## Requirement
Reading the records beneath this task, work out how many lines contain the word "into" and reply with only that number.

─── Data in this exercise ───

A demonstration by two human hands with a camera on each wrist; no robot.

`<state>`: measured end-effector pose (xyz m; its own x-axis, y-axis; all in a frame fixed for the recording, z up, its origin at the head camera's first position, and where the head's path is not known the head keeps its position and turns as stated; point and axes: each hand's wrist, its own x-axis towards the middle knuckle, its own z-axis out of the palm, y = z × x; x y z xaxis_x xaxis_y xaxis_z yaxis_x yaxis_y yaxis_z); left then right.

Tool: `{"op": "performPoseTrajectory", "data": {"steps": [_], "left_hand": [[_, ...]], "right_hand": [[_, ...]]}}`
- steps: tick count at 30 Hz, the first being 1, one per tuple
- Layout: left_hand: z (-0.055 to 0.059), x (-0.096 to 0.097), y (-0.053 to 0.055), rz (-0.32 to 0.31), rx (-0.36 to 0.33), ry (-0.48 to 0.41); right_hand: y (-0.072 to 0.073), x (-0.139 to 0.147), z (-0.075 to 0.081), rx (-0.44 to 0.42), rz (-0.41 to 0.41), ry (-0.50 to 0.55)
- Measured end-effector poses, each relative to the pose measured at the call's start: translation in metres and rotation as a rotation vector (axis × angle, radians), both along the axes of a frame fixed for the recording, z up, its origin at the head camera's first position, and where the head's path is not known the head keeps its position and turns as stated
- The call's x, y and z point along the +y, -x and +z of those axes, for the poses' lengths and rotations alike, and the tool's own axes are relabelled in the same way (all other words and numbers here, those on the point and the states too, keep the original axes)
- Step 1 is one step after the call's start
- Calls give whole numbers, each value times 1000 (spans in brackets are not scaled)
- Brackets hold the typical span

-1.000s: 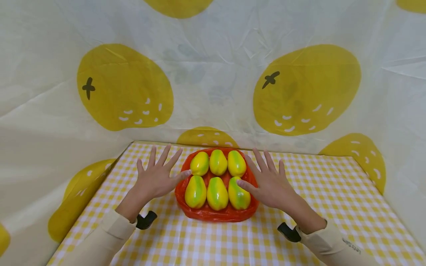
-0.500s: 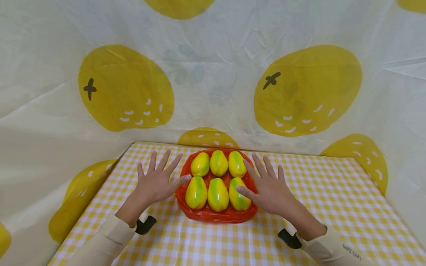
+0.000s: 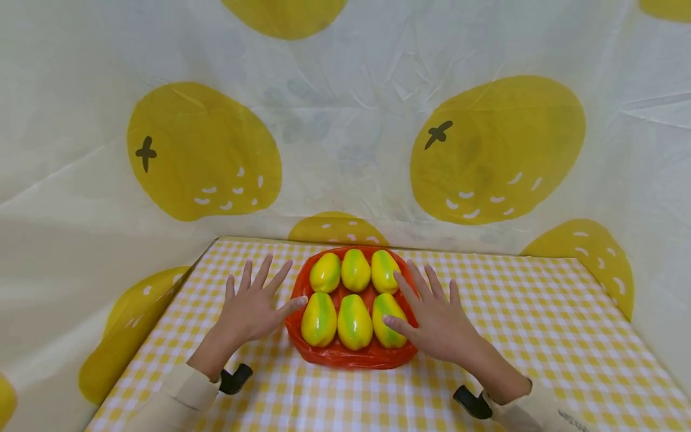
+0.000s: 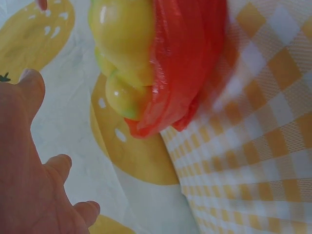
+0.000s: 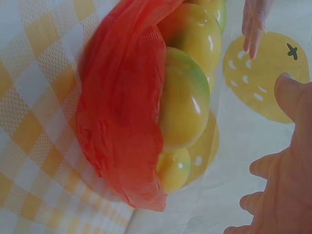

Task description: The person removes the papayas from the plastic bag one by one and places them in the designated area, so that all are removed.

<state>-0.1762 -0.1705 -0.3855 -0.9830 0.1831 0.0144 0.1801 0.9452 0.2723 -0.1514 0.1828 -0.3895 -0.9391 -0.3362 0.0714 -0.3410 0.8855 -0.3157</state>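
Several glossy yellow papayas (image 3: pixel 354 323) with green streaks lie in two rows within a red plastic bag (image 3: pixel 356 359), whose edge is spread around them. Left of the bag my left hand (image 3: pixel 252 309) is held palm down, fingers spread, its thumb near the front left papaya. On the other side my right hand (image 3: pixel 439 321) is spread too, and its thumb overlaps the front right papaya in the head view. Both wrist views show a gap between each hand and the papayas (image 4: pixel 124 36), (image 5: pixel 184 100). Neither hand holds anything. The bag's side hides the lower papayas there.
A yellow-and-white checked cloth (image 3: pixel 540 324) covers the table. Behind it and at both sides hangs a pale sheet (image 3: pixel 345 150) printed with large yellow fruits. A black wrist mount (image 3: pixel 236 379) sits under the left sleeve, another black mount (image 3: pixel 472 402) under the right.
Both spread hands have drawn back slightly toward the person. The head view has tilted a little, so the scene sits lower. The papayas stay in place in the bag.
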Motion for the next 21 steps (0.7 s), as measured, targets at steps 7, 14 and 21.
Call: {"op": "performPoseTrajectory", "data": {"steps": [7, 14, 21], "left_hand": [[-13, -4, 3, -9, 9, -39], [-25, -8, 5, -13, -39, -64], [-38, -10, 8, -38, -46, -138]], "right_hand": [[-3, 1, -3, -17, 6, 17], [-7, 0, -8, -35, -2, 20], [-10, 1, -17, -52, -2, 19]]}}
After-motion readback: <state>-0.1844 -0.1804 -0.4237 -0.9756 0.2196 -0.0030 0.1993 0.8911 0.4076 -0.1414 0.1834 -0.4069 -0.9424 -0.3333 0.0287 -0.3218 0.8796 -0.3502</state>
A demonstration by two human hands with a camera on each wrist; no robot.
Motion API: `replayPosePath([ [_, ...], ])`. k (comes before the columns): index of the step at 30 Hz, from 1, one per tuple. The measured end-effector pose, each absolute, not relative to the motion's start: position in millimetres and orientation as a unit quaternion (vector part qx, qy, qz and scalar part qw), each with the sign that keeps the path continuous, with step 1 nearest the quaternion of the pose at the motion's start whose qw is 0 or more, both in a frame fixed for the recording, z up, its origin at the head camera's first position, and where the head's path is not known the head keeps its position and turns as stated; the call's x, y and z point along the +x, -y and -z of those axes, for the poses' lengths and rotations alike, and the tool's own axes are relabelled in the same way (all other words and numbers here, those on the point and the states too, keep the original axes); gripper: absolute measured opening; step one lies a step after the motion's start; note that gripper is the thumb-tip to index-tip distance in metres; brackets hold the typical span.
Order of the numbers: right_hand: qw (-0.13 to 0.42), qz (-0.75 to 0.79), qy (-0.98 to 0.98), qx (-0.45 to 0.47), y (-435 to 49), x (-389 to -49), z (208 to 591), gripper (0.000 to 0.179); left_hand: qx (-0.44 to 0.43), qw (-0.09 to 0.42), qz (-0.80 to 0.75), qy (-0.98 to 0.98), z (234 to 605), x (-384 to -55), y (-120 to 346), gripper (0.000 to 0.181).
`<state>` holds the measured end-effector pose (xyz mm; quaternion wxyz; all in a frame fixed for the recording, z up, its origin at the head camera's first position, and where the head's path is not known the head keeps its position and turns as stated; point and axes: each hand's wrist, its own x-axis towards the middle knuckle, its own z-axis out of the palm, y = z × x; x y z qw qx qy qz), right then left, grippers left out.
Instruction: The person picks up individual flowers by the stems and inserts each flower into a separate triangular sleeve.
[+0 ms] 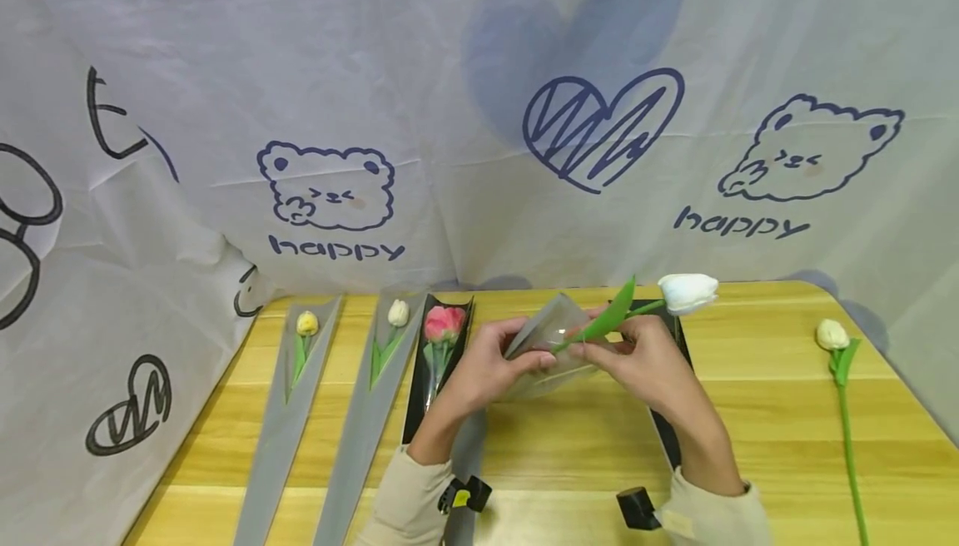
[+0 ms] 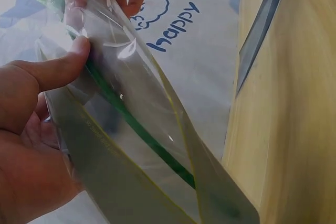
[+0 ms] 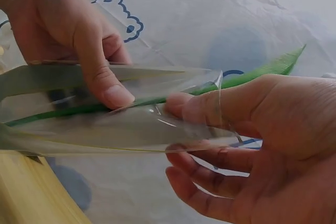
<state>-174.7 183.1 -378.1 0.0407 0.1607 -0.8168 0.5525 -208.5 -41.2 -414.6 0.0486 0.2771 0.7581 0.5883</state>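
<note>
My left hand [image 1: 490, 367] grips a clear-fronted grey flower sleeve [image 2: 142, 72], its thumb pressed over the front film. A green stem [image 2: 128, 116] runs down inside the sleeve. At the mouth of the sleeve, my right hand [image 1: 650, 354] pinches the same stem, its thumb showing through the film in the right wrist view. Beyond the mouth stick out a long green leaf [image 1: 610, 313] and a white tulip head [image 1: 688, 292], which points right. Both hands hold the sleeve raised above the table. Film and fingers partly hide the right hand's grip.
On the wooden table [image 1: 569, 446], two grey sleeves at left hold a yellow tulip [image 1: 307, 324] and a white-headed tulip [image 1: 398, 313]. A black sleeve beside them holds a pink flower [image 1: 444, 324]. Another black sleeve [image 1: 667, 442] lies under my right arm. A loose cream tulip [image 1: 832, 335] lies far right.
</note>
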Motion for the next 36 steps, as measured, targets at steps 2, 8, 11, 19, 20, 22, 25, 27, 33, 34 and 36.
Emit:
replayPosePath([
  [2,0.05,-0.557,0.815,0.15,-187,-174,377,0.026,0.269,0.048,-0.597,-0.754,415,-209,43,0.025],
  [8,0.104,-0.649,0.744,0.118,-204,-170,375,0.029,0.241,0.034,-0.617,-0.749,415,-214,47,0.017],
  [11,0.105,-0.725,0.672,0.109,-206,-170,376,0.022,0.24,0.034,-0.615,-0.751,415,-214,47,0.017],
  [19,0.121,-0.794,0.589,0.089,-196,-173,378,0.015,0.244,0.066,-0.605,-0.755,414,-210,45,0.028],
  [20,0.12,-0.789,0.596,0.087,-195,-173,378,0.014,0.243,0.065,-0.607,-0.754,413,-210,45,0.028],
  [22,0.112,-0.777,0.613,0.088,-193,-173,377,0.014,0.245,0.064,-0.61,-0.751,411,-208,44,0.029],
  [25,0.099,-0.765,0.63,0.092,-189,-173,377,0.014,0.255,0.066,-0.613,-0.745,408,-206,43,0.032],
  [27,0.095,-0.759,0.637,0.096,-187,-173,377,0.015,0.261,0.067,-0.614,-0.742,405,-204,42,0.034],
  [33,0.074,-0.737,0.663,0.108,-183,-172,377,0.014,0.269,0.039,-0.599,-0.753,397,-197,40,0.034],
  [34,0.07,-0.734,0.667,0.106,-184,-172,377,0.014,0.272,0.036,-0.593,-0.757,396,-196,40,0.034],
  [36,0.07,-0.73,0.673,0.1,-185,-171,376,0.014,0.283,0.047,-0.583,-0.76,394,-196,41,0.033],
])
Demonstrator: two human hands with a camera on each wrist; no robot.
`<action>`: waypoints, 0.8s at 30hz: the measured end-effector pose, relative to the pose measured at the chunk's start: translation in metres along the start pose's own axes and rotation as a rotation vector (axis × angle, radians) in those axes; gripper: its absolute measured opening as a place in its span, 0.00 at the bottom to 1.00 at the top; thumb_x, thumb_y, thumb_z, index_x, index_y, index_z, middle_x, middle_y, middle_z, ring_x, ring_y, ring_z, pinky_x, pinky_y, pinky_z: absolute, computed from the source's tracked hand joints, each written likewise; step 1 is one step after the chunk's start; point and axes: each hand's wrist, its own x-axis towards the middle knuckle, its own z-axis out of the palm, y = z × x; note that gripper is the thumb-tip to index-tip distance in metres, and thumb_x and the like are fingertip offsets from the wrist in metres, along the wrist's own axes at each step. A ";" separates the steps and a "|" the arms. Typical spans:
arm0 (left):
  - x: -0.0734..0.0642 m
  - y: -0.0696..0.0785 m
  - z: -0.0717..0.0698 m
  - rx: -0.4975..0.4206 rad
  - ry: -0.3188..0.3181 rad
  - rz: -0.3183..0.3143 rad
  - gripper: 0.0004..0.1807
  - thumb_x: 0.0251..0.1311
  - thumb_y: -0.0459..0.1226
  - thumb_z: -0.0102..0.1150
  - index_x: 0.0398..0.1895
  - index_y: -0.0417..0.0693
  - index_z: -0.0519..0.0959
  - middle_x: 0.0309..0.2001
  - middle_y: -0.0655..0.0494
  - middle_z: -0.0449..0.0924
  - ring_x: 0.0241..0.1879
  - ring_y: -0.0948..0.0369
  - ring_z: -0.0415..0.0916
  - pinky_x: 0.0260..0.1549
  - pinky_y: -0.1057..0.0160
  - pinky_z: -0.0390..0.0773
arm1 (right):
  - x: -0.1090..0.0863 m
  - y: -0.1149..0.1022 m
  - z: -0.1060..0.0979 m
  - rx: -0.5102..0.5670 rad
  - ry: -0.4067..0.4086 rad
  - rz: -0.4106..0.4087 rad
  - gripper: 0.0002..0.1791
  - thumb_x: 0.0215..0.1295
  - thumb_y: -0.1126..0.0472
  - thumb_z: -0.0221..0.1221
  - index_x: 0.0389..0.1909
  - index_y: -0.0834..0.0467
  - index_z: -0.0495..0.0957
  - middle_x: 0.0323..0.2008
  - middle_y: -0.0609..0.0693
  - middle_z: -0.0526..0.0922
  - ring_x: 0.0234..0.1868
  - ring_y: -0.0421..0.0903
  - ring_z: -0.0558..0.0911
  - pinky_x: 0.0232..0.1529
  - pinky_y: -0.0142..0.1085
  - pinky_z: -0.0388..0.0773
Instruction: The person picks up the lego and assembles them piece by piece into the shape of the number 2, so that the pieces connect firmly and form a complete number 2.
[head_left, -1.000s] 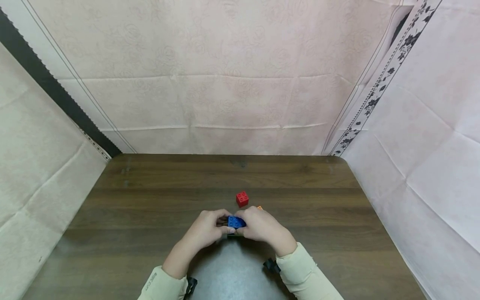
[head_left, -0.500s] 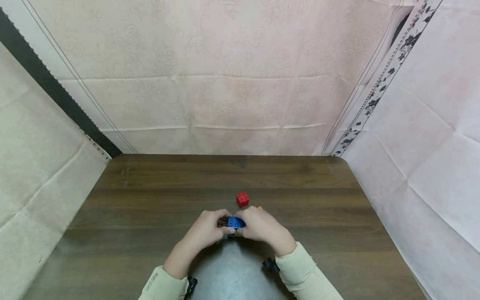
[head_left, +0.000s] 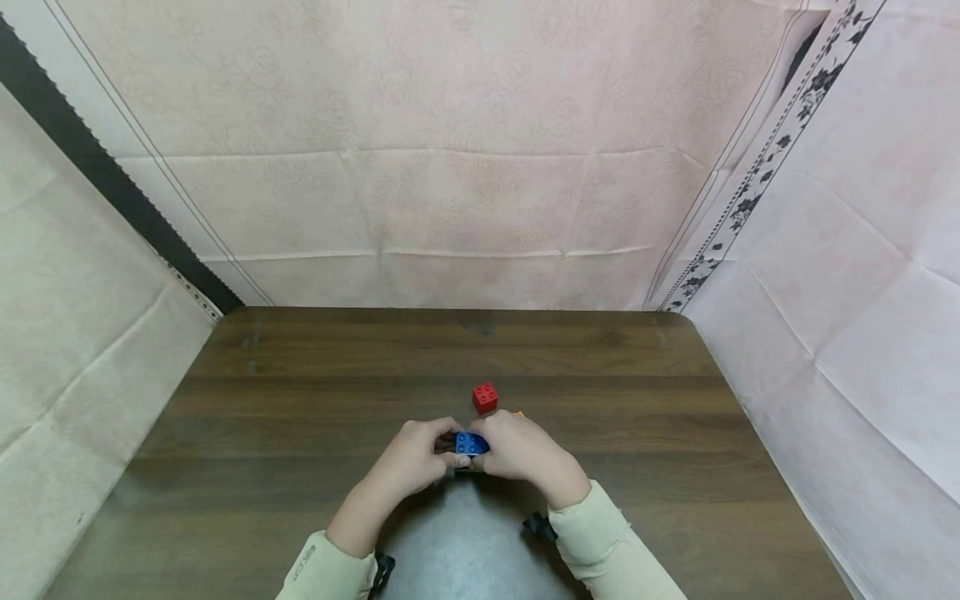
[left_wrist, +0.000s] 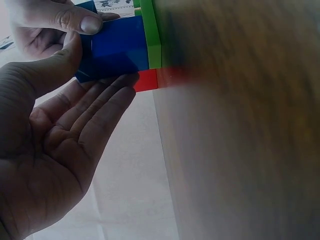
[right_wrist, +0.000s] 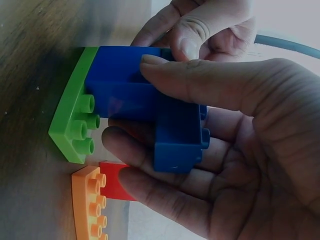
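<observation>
Two blue building blocks are stacked on a green plate block (right_wrist: 70, 120) that stands on the table. The lower blue block (right_wrist: 122, 97) sits on part of the plate, leaving several green studs bare. The upper blue block (right_wrist: 177, 142) is offset, jutting past the lower one toward the right hand. My left hand (head_left: 408, 458) pinches the stack from the left between thumb and fingers. From the other side, my right hand (head_left: 525, 450) grips the blue blocks, its thumb on one face and its fingers around the upper block. In the head view, the hands cover much of the stack.
A red block (head_left: 485, 398) stands on the wooden table (head_left: 300, 375) just beyond the hands. Beside it lies an orange block (right_wrist: 85, 210), mostly hidden behind the right hand in the head view. Pale cloth (head_left: 420, 200) hangs around the table's back and sides.
My right hand has shifted very slightly to the left along with the sleeve. The left hand and the red block look unmoved, and both hands keep their grip.
</observation>
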 end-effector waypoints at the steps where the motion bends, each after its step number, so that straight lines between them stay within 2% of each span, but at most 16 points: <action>1: 0.000 0.000 0.000 -0.001 -0.001 0.001 0.10 0.60 0.42 0.71 0.44 0.56 0.83 0.39 0.62 0.84 0.38 0.65 0.80 0.41 0.56 0.81 | 0.000 0.000 0.000 -0.001 0.000 -0.001 0.12 0.61 0.61 0.68 0.25 0.50 0.73 0.18 0.40 0.65 0.19 0.36 0.63 0.21 0.29 0.60; 7: 0.000 -0.002 0.001 -0.011 0.014 0.034 0.10 0.60 0.40 0.71 0.44 0.55 0.83 0.39 0.61 0.85 0.39 0.65 0.81 0.41 0.56 0.82 | -0.001 -0.001 -0.001 0.005 0.005 -0.005 0.10 0.61 0.61 0.67 0.26 0.51 0.74 0.18 0.41 0.67 0.19 0.37 0.64 0.21 0.29 0.61; 19: -0.001 0.000 0.000 -0.016 -0.006 -0.007 0.11 0.61 0.42 0.70 0.45 0.55 0.83 0.40 0.61 0.84 0.40 0.65 0.81 0.42 0.56 0.82 | -0.002 0.000 -0.001 0.019 0.006 -0.013 0.11 0.62 0.59 0.68 0.26 0.49 0.74 0.18 0.40 0.66 0.19 0.36 0.63 0.21 0.29 0.60; 24: -0.002 0.000 0.000 -0.013 0.009 0.014 0.11 0.60 0.41 0.71 0.45 0.54 0.83 0.40 0.60 0.85 0.40 0.64 0.81 0.42 0.56 0.82 | -0.002 0.000 -0.001 0.018 0.006 -0.008 0.10 0.62 0.60 0.67 0.26 0.51 0.75 0.17 0.40 0.66 0.19 0.37 0.64 0.21 0.29 0.60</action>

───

## Task response
2